Exercise instructions: Every line below that has the string "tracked" needs to be copied.

Stored data:
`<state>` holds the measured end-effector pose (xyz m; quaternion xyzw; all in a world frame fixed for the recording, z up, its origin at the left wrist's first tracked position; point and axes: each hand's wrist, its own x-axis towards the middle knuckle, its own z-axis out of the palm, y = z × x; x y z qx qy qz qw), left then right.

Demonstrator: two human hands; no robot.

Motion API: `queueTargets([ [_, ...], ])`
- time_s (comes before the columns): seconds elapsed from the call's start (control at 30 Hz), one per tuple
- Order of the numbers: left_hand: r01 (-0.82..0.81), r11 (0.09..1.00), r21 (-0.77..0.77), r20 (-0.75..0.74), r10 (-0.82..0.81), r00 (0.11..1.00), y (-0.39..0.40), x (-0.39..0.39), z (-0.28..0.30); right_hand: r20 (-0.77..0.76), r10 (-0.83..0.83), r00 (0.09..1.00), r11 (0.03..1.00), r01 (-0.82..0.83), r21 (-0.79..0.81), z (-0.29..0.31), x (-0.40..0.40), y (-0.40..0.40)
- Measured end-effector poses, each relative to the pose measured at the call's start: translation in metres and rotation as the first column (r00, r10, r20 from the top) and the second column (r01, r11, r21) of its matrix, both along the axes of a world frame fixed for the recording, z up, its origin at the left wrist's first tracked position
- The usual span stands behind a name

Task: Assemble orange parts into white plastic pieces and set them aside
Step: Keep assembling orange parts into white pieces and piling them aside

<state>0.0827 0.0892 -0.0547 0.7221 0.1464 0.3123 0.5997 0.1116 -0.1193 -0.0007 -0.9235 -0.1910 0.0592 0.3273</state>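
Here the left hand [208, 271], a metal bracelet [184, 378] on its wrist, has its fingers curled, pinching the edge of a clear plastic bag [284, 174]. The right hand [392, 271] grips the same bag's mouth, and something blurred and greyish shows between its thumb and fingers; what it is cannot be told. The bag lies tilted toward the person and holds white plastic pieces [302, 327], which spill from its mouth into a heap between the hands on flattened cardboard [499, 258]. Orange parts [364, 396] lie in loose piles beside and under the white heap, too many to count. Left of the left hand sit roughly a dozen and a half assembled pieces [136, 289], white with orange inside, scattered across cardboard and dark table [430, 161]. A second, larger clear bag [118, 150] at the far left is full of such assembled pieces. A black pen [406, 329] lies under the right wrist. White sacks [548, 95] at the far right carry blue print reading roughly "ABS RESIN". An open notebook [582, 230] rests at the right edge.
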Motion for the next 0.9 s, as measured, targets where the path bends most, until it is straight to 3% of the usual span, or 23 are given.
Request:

Written response:
`<state>` holds the measured end-effector pose (xyz m; quaternion xyzw; all in a world frame fixed for the recording, z up, its origin at the left wrist's first tracked position; point and axes: each hand's wrist, its own x-axis towards the middle knuckle, its own z-axis out of the palm, y = z × x; x y z qx qy qz qw), left then right.
- Measured end-effector poses, each relative to the pose measured at the call's start: translation in metres and rotation as the first column (r00, r10, r20 from the top) and the second column (r01, r11, r21) of its matrix, both along the axes of a world frame fixed for the recording, z up, its origin at the left wrist's first tracked position

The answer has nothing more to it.